• Exercise aim: The listing should be printed again without a single change.
****************
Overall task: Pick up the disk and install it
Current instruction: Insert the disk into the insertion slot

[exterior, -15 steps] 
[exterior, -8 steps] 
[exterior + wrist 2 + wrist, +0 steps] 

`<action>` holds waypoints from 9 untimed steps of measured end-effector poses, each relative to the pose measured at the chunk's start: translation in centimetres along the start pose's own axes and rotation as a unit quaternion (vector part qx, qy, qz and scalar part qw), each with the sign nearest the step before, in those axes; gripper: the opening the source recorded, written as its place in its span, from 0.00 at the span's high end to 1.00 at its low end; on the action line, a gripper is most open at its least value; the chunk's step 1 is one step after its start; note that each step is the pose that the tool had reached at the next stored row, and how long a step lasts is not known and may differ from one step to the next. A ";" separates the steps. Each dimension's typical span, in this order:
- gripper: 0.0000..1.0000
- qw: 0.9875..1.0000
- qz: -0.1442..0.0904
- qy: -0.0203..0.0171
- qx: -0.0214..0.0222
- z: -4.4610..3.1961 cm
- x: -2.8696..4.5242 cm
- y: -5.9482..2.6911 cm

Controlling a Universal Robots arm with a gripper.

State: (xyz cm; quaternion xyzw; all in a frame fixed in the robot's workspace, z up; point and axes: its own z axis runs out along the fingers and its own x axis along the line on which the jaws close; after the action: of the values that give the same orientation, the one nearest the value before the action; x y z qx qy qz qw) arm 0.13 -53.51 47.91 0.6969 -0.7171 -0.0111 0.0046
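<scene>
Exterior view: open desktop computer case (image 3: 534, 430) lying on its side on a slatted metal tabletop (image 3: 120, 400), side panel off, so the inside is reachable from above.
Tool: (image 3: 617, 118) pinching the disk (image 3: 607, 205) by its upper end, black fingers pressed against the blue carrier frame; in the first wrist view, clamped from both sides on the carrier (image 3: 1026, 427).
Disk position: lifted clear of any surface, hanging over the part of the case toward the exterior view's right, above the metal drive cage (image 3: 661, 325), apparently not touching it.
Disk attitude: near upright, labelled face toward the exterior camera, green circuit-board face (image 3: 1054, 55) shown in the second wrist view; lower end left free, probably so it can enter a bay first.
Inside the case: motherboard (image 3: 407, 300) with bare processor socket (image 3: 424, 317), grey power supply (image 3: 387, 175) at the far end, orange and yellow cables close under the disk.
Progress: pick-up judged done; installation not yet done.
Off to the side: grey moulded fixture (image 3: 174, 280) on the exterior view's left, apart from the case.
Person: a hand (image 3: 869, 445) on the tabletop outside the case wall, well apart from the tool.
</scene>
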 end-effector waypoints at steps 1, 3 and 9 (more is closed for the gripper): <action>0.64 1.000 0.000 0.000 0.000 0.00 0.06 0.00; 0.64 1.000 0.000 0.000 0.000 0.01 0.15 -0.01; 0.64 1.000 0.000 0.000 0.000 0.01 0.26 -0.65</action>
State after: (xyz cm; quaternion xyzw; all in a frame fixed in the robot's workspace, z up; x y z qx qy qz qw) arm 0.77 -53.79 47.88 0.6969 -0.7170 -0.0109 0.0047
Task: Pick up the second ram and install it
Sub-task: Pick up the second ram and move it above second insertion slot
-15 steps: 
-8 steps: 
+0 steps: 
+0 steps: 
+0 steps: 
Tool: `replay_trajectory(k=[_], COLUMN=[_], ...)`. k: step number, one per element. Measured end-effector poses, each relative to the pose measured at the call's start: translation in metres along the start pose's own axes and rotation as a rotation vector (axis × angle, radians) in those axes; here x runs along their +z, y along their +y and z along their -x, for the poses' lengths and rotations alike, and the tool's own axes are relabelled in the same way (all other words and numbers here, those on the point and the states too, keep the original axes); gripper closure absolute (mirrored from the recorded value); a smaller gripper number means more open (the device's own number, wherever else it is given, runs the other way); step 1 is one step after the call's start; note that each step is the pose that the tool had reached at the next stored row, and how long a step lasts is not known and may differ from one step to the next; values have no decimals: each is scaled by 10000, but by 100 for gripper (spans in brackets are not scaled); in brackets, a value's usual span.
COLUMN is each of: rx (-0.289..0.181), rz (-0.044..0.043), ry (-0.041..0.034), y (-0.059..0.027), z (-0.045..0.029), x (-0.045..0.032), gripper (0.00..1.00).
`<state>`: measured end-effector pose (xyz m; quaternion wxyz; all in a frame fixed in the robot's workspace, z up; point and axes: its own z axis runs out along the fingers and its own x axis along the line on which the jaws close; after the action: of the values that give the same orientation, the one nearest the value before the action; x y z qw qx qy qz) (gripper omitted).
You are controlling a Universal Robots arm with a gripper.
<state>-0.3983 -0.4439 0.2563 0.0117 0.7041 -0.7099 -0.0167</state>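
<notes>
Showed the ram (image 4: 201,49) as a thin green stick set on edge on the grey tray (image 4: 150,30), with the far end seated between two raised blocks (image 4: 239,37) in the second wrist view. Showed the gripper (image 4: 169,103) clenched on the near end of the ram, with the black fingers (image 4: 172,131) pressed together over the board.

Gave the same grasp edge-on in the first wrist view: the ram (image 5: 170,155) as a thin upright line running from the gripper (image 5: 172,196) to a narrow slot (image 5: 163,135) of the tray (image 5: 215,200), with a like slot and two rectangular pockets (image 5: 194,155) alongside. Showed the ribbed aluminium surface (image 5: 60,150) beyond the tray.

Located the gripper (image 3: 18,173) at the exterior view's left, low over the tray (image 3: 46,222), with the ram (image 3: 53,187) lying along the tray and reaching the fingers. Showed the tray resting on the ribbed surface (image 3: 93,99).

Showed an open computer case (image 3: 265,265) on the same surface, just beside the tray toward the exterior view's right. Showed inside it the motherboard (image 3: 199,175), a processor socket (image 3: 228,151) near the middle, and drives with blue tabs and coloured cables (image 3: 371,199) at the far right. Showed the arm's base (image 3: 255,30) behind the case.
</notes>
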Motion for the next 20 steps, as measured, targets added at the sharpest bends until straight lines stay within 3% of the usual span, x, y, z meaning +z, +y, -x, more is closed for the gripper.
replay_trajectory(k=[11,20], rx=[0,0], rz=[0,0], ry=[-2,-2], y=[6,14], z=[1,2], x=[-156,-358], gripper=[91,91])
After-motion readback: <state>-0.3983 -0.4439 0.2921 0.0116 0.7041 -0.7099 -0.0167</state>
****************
• Written response:
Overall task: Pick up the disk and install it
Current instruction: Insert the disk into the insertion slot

[exterior, -15 steps] 
[exterior, -8 steps] 
[exterior + wrist 2 + wrist, +0 steps] 

`<action>` holds waypoints from 9 untimed steps of measured end-effector poses, each relative to the pose measured at the chunk's start: translation in centimetres along the start pose's own axes and rotation as a unit quaternion (vector part qx, qy, qz and scalar part qw), each with the sign nearest the step before, in those axes; gripper: the opening the source recorded, written as its place in its span, from 0.00 at the span's high end to 1.00 at its low end; on the action line, a gripper is most open at its least value; the chunk's step 1 is one step after its start; note that each step is the pose that the tool had reached at the next stored row, and how long a step lasts is not known and may differ from one step to the next. A ";" separates the steps. Each dimension's typical span, in this order:
- gripper: 0.0000..1.0000
- qw: 0.9875..1.0000
- qz: -0.1442..0.0904
- qy: -0.0203..0.0171
- qx: -0.0214..0.0222
- z: -4.4610..3.1961 cm
- x: -2.8696..4.5242 cm
- y: -5.9482..2.6911 cm

Controlling a Universal Robots arm with a gripper.

State: (xyz cm; quaternion xyzw; all in a frame fixed in the robot's workspace, z up; point and axes: its own z axis runs out along the fingers and its own x axis along the line on which the jaws close; after the action: of the values that give the same orientation, the one nearest the value before the action; x y z qx qy qz qw) arm 0.13 -53.51 47.91 0.6969 -0.7171 -0.0111 0.0046
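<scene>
Exterior view: open desktop computer case (image 3: 534, 430) lying on its side on a slatted metal tabletop (image 3: 120, 400), side panel off, so the inside is reachable from above.
Tool: (image 3: 617, 118) pinching the disk (image 3: 607, 205) by its upper end, black fingers pressed against the blue carrier frame; in the first wrist view, clamped from both sides on the carrier (image 3: 1026, 427).
Disk position: lifted clear of any surface, hanging over the part of the case toward the exterior view's right, above the metal drive cage (image 3: 661, 325), apparently not touching it.
Disk attitude: near upright, labelled face toward the exterior camera, green circuit-board face (image 3: 1054, 55) shown in the second wrist view; lower end left free, probably so it can enter a bay first.
Inside the case: motherboard (image 3: 407, 300) with bare processor socket (image 3: 424, 317), grey power supply (image 3: 387, 175) at the far end, orange and yellow cables close under the disk.
Progress: pick-up judged done; installation not yet done.
Off to the side: grey moulded fixture (image 3: 174, 280) on the exterior view's left, apart from the case.
Person: a hand (image 3: 869, 445) on the tabletop outside the case wall, well apart from the tool.
</scene>
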 end-effector waypoints at steps 1, 3 and 9 (more is closed for the gripper): <action>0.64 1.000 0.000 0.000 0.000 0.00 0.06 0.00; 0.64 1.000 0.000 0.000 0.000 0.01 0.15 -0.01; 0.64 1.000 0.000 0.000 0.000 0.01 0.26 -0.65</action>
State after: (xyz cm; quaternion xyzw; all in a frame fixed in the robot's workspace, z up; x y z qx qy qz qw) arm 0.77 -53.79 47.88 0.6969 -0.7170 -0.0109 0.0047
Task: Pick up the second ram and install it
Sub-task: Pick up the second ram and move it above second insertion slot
-15 steps: 
-8 steps: 
+0 steps: 
+0 steps: 
+0 steps: 
Tool: `replay_trajectory(k=[_], COLUMN=[_], ...)`. k: step number, one per element. Measured end-effector poses, each relative to the pose measured at the call's start: translation in metres along the start pose's own axes and rotation as a rotation vector (axis × angle, radians) in those axes; here x runs along their +z, y along their +y and z along their -x, for the poses' lengths and rotations alike, and the tool's own axes are relabelled in the same way (all other words and numbers here, those on the point and the states too, keep the original axes); gripper closure absolute (mirrored from the recorded value); a smaller gripper number means more open (the device's own number, wherever else it is given, runs the other way); step 1 is one step after the call's start; note that each step is the pose that the tool had reached at the next stored row, and how long a step lasts is not known and may differ from one step to the next; values have no decimals: each is scaled by 10000, but by 100 for gripper (spans in brackets are not scaled); in brackets, a value's usual span.
COLUMN is each of: rx (-0.289..0.181), rz (-0.044..0.043), ry (-0.041..0.034), y (-0.059..0.027), z (-0.045..0.029), x (-0.045..0.032), gripper (0.00..1.00).
`<state>`: measured end-effector pose (xyz m; quaternion wxyz; all in a frame fixed in the robot's workspace, z up; point and axes: its own z axis runs out along the fingers and its own x axis along the line on which the jaws close; after the action: of the values that give the same orientation, the one nearest the value before the action; x y z qw qx qy qz) (gripper omitted).
You are controlling a Universal Robots arm with a gripper.
<state>-0.3983 -0.4439 0.2563 0.0117 0.7041 -0.7099 -0.0167</state>
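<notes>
Showed the ram (image 4: 201,49) as a thin green stick set on edge on the grey tray (image 4: 150,30), with the far end seated between two raised blocks (image 4: 239,37) in the second wrist view. Showed the gripper (image 4: 169,103) clenched on the near end of the ram, with the black fingers (image 4: 172,131) pressed together over the board.

Gave the same grasp edge-on in the first wrist view: the ram (image 5: 170,155) as a thin upright line running from the gripper (image 5: 172,196) to a narrow slot (image 5: 163,135) of the tray (image 5: 215,200), with a like slot and two rectangular pockets (image 5: 194,155) alongside. Showed the ribbed aluminium surface (image 5: 60,150) beyond the tray.

Located the gripper (image 3: 18,173) at the exterior view's left, low over the tray (image 3: 46,222), with the ram (image 3: 53,187) lying along the tray and reaching the fingers. Showed the tray resting on the ribbed surface (image 3: 93,99).

Showed an open computer case (image 3: 265,265) on the same surface, just beside the tray toward the exterior view's right. Showed inside it the motherboard (image 3: 199,175), a processor socket (image 3: 228,151) near the middle, and drives with blue tabs and coloured cables (image 3: 371,199) at the far right. Showed the arm's base (image 3: 255,30) behind the case.
</notes>
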Motion for the next 20 steps, as measured, targets added at the sharpest bends until straight lines stay within 3% of the usual span, x, y, z meaning +z, +y, -x, more is closed for the gripper.
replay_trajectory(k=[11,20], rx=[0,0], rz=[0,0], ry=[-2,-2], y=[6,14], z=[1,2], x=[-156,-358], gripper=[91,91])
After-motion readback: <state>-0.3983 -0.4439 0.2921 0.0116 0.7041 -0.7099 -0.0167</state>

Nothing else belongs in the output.